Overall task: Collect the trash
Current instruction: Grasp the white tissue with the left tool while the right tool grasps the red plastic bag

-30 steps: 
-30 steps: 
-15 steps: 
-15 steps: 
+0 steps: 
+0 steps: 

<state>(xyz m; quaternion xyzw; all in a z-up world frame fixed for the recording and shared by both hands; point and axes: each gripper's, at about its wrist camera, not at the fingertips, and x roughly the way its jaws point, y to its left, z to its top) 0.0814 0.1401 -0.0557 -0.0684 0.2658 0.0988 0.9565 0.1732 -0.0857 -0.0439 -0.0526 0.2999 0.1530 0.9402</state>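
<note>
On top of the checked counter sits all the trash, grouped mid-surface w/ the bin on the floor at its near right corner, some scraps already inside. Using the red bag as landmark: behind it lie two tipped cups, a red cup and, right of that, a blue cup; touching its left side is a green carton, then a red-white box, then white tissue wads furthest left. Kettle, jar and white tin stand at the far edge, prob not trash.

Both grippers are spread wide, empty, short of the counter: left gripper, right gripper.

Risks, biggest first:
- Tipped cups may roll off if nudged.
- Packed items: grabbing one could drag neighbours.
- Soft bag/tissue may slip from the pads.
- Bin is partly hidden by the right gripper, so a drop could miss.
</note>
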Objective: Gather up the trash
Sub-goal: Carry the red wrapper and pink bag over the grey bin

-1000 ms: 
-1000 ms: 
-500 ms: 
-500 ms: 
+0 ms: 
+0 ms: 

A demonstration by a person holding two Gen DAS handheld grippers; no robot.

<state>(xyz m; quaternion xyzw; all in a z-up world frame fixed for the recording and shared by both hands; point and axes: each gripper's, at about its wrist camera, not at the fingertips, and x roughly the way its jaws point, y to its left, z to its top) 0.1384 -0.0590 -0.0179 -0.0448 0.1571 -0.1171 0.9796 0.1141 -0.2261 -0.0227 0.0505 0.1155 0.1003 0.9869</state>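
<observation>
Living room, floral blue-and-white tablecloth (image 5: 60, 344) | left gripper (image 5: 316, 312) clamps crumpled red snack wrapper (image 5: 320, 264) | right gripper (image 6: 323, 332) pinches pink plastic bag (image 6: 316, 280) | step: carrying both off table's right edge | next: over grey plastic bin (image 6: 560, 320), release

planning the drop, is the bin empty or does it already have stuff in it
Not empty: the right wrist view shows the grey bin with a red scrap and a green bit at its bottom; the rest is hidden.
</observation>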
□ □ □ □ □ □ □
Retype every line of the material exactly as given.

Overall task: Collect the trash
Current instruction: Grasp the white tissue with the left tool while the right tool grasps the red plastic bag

-30 steps: 
-30 steps: 
-15 steps: 
-15 steps: 
+0 steps: 
+0 steps: 

<state>(xyz m; quaternion xyzw; all in a z-up world frame fixed for the recording and shared by both hands; point and axes: each gripper's, at about its wrist camera, not at the fingertips, and x roughly the way its jaws point, y to its left, z to its top) 0.0814 0.1401 -0.0557 -0.0684 0.2658 0.0988 0.9565 0.1732 -0.0857 -0.0439 -0.0526 0.2999 0.1530 0.9402</state>
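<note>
On top of the checked counter sits all the trash, grouped mid-surface w/ the bin on the floor at its near right corner, some scraps already inside. Using the red bag as landmark: behind it lie two tipped cups, a red cup and, right of that, a blue cup; touching its left side is a green carton, then a red-white box, then white tissue wads furthest left. Kettle, jar and white tin stand at the far edge, prob not trash.

Both grippers are spread wide, empty, short of the counter: left gripper, right gripper.

Risks, biggest first:
- Tipped cups may roll off if nudged.
- Packed items: grabbing one could drag neighbours.
- Soft bag/tissue may slip from the pads.
- Bin is partly hidden by the right gripper, so a drop could miss.
</note>
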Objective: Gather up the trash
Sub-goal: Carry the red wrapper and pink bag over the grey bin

-1000 ms: 
-1000 ms: 
-500 ms: 
-500 ms: 
+0 ms: 
+0 ms: 

A demonstration by a person holding two Gen DAS handheld grippers; no robot.

<state>(xyz m; quaternion xyzw; all in a z-up world frame fixed for the recording and shared by both hands; point and axes: each gripper's, at about its wrist camera, not at the fingertips, and x roughly the way its jaws point, y to its left, z to its top) 0.1384 -0.0590 -0.0179 -0.0448 0.1571 -0.1171 0.9796 0.1141 -0.2261 -0.0227 0.0505 0.1155 0.1003 0.9869</state>
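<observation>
Living room, floral blue-and-white tablecloth (image 5: 60, 344) | left gripper (image 5: 316, 312) clamps crumpled red snack wrapper (image 5: 320, 264) | right gripper (image 6: 323, 332) pinches pink plastic bag (image 6: 316, 280) | step: carrying both off table's right edge | next: over grey plastic bin (image 6: 560, 320), release

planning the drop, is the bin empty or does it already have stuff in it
Not empty: the right wrist view shows the grey bin with a red scrap and a green bit at its bottom; the rest is hidden.
</observation>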

Nothing else is needed to complete the answer.